It is also concerned at the high number of PMETs who are being laid off, and wants better government policies put in place to safeguard their interests.

This is SPP chief Chiam See Tong’s May Day message in full:

 

My fellow Singaporeans,

Labour Day is a celebration of the working classes. We should not only recognize the contributions of workers – pledges must be made to better protect and promote their welfare and rights.

While the Government keeps assuring Singaporean workers that their real median incomes were growing, many workers feel that while price of their daily necessities keeps getting more expensive, their wages are not keeping up. The Hays Asia Salary Guide released in January 2015 indeed confirms that the salary growth in Singapore is failing to keep pace with the tight labour market.

There is a general perception that the NTUC, which is led by a Minister in the Prime Minister’s Office, is just another arm of the Government. They call this arrangement ‘Tripartism’. But in the face of strong corporate lobbying and Government pressures, the interests of the workers will always remain subservient to these.

Last year Professionals, Managers, Executives and Technicians (PMET) accounted for 51% of layoffs. A large amount of unemployed and underemployed PMET have to unfairly compete for jobs in industries such as security, hospitality and healthcare sectors. As the Tripartite Alliance on Fair Employment Practices’ (TAFEP) guidelines seem inadequate to better protect our older workers, there is a need to legislate policies to better safeguard the interests of such workers.

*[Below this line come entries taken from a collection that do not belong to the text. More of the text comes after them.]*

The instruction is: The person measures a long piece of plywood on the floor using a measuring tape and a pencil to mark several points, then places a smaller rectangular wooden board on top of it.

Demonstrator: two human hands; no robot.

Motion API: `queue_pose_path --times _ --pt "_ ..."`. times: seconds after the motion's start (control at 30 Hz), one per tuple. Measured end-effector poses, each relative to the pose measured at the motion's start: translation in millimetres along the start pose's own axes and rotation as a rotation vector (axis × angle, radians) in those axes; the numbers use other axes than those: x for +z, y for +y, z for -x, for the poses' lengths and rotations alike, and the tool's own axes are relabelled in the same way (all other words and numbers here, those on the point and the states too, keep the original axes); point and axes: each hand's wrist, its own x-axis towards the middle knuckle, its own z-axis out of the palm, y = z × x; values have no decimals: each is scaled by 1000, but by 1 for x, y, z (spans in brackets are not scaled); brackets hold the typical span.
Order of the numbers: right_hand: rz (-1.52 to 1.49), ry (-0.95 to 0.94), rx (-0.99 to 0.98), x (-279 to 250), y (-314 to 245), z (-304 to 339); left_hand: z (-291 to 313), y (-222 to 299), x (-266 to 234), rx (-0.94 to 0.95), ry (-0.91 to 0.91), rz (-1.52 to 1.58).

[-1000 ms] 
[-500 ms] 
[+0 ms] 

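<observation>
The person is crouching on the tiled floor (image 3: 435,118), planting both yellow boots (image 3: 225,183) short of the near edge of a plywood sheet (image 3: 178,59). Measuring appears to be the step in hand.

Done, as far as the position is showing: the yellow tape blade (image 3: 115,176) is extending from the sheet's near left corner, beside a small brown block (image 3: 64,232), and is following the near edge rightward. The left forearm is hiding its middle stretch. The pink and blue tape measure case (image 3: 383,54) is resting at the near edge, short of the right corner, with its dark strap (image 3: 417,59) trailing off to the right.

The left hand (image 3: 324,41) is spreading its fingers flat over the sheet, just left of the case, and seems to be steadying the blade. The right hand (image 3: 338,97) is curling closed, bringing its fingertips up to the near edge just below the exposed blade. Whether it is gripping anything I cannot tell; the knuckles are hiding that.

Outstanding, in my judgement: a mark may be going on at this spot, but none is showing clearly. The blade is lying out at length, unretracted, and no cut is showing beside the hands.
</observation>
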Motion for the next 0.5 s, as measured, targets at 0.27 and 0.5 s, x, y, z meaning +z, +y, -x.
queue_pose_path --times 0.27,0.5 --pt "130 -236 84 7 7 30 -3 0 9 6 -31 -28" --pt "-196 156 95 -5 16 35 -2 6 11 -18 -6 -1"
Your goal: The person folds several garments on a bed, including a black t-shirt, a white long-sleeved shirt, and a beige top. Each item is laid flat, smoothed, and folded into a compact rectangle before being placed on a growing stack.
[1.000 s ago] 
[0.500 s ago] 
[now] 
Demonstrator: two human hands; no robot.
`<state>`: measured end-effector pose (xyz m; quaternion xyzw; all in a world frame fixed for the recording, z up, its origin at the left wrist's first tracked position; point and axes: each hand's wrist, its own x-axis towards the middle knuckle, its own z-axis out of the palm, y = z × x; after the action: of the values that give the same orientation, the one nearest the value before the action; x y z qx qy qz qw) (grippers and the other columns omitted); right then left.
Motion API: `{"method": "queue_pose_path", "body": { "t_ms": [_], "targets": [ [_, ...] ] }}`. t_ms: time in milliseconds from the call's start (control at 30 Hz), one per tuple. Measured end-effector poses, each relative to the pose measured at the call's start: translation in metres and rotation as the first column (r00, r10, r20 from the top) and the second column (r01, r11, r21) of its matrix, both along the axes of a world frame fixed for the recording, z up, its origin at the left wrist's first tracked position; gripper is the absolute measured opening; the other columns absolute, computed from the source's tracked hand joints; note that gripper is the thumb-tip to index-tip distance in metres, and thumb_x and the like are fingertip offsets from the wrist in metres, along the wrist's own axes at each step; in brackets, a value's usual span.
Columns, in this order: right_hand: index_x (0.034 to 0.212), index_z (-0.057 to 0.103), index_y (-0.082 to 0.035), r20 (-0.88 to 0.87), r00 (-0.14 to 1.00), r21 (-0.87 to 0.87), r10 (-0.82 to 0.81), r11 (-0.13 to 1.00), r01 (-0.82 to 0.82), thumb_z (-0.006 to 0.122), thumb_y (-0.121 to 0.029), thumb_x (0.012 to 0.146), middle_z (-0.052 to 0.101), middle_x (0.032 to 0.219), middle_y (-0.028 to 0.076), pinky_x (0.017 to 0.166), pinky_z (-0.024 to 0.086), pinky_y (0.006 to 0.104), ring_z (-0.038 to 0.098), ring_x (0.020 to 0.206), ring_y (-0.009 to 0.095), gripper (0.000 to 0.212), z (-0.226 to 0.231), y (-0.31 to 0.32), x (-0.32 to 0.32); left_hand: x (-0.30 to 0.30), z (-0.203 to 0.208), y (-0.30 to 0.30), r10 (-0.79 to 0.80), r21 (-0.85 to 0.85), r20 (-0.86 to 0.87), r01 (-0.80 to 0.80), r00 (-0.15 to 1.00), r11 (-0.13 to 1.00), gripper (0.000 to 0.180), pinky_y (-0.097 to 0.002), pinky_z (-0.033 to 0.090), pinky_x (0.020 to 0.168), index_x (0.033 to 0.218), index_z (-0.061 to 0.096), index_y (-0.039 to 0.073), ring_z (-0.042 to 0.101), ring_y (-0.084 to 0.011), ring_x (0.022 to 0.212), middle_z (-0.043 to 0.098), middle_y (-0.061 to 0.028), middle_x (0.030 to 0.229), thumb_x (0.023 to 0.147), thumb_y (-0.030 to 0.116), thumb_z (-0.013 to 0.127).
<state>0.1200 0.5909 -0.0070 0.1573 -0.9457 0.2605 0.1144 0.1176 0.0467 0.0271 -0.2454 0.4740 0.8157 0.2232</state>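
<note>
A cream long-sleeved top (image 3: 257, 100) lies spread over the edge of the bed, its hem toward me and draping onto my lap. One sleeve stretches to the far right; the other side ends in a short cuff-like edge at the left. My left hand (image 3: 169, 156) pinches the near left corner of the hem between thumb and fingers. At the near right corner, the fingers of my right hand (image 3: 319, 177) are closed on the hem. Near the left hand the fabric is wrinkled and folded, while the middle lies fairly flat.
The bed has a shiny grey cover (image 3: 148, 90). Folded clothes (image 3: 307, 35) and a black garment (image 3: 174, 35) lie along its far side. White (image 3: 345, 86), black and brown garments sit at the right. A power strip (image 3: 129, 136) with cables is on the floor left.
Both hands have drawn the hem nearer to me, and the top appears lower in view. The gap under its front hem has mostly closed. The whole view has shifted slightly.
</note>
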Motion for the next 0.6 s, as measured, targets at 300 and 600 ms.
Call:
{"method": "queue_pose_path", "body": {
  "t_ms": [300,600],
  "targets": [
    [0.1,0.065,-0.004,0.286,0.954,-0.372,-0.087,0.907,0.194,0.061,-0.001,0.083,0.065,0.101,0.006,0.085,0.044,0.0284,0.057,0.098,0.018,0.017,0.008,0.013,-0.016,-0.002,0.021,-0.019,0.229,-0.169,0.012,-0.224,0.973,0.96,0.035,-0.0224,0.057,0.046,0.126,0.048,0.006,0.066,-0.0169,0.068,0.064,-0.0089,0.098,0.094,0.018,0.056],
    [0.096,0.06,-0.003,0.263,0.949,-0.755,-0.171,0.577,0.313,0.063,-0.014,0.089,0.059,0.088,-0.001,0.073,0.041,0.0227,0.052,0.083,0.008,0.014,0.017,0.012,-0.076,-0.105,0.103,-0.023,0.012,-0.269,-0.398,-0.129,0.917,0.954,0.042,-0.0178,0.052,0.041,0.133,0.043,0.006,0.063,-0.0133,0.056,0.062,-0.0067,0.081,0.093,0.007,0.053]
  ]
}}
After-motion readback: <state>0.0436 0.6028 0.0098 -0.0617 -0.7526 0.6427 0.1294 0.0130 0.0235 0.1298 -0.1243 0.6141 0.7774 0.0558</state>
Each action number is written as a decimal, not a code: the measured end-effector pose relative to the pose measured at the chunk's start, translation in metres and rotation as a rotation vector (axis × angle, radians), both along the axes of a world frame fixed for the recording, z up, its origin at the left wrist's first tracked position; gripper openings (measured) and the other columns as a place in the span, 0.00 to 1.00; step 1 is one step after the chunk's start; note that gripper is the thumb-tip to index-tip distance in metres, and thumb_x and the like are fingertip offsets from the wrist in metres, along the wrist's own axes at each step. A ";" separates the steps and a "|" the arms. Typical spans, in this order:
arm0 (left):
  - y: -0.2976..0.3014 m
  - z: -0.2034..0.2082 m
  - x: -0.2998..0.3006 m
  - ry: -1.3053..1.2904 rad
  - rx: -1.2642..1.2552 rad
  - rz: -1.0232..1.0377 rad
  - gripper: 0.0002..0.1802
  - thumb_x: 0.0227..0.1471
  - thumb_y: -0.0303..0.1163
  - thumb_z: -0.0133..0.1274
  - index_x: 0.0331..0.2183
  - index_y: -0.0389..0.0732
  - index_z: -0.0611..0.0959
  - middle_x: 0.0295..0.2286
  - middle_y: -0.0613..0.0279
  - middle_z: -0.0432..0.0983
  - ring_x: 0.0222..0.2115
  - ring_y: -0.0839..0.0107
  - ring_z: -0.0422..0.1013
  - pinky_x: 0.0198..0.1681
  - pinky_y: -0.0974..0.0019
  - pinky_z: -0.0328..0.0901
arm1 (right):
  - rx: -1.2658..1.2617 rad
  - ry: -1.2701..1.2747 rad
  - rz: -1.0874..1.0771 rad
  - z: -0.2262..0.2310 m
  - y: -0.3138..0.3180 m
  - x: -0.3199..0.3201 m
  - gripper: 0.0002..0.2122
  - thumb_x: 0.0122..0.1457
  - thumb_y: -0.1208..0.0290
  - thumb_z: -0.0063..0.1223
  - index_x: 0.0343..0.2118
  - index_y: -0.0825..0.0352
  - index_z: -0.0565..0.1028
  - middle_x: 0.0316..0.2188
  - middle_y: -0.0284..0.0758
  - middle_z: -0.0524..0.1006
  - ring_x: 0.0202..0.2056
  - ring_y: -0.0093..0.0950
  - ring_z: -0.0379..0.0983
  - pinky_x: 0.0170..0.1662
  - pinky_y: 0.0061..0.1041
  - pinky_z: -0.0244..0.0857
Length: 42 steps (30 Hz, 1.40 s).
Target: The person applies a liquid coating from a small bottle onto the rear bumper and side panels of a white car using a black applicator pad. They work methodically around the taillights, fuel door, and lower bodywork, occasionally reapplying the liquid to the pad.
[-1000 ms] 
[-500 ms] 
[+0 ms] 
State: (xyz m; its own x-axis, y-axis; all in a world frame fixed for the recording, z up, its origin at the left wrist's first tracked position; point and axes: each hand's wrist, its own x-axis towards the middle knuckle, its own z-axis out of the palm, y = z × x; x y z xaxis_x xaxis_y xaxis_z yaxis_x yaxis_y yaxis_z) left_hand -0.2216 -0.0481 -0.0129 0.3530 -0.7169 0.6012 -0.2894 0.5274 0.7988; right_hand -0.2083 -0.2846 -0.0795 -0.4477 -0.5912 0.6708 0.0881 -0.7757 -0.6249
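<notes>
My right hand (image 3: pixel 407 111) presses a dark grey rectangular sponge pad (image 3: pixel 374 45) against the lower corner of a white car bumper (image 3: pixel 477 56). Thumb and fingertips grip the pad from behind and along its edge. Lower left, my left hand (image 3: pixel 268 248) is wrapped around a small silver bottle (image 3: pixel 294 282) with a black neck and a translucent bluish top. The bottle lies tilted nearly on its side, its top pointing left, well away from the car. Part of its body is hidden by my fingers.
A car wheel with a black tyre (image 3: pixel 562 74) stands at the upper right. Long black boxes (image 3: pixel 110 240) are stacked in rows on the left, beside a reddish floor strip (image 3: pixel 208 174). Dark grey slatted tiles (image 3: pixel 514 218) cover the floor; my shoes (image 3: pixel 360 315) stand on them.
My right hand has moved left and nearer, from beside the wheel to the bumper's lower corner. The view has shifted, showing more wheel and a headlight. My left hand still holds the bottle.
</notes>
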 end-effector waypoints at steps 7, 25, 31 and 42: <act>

Recent initiatives of our Government like SkillsFuture too, though well-intentioned, only gives our workers who tap on them skills and competencies that are needed for the jobs and industries that we have at hand today. Many jobs and industries that were labour-intensive and relevant in the past are no longer here today. What skills and competencies will the jobs of the future require from its workers? As we may have no idea what these may be, it may be better to develop the talents of our workers and have policies to support such talent acquisition.

From sluggish salary growths, to lack of bargaining-power, to insufficient investment in human resources, the challenges of the Singaporean workers are many. This Labour Day, we pledge to stand with the workers of Singapore and be their voice to advocate for better outcomes in these areas.

Happy Labour Day!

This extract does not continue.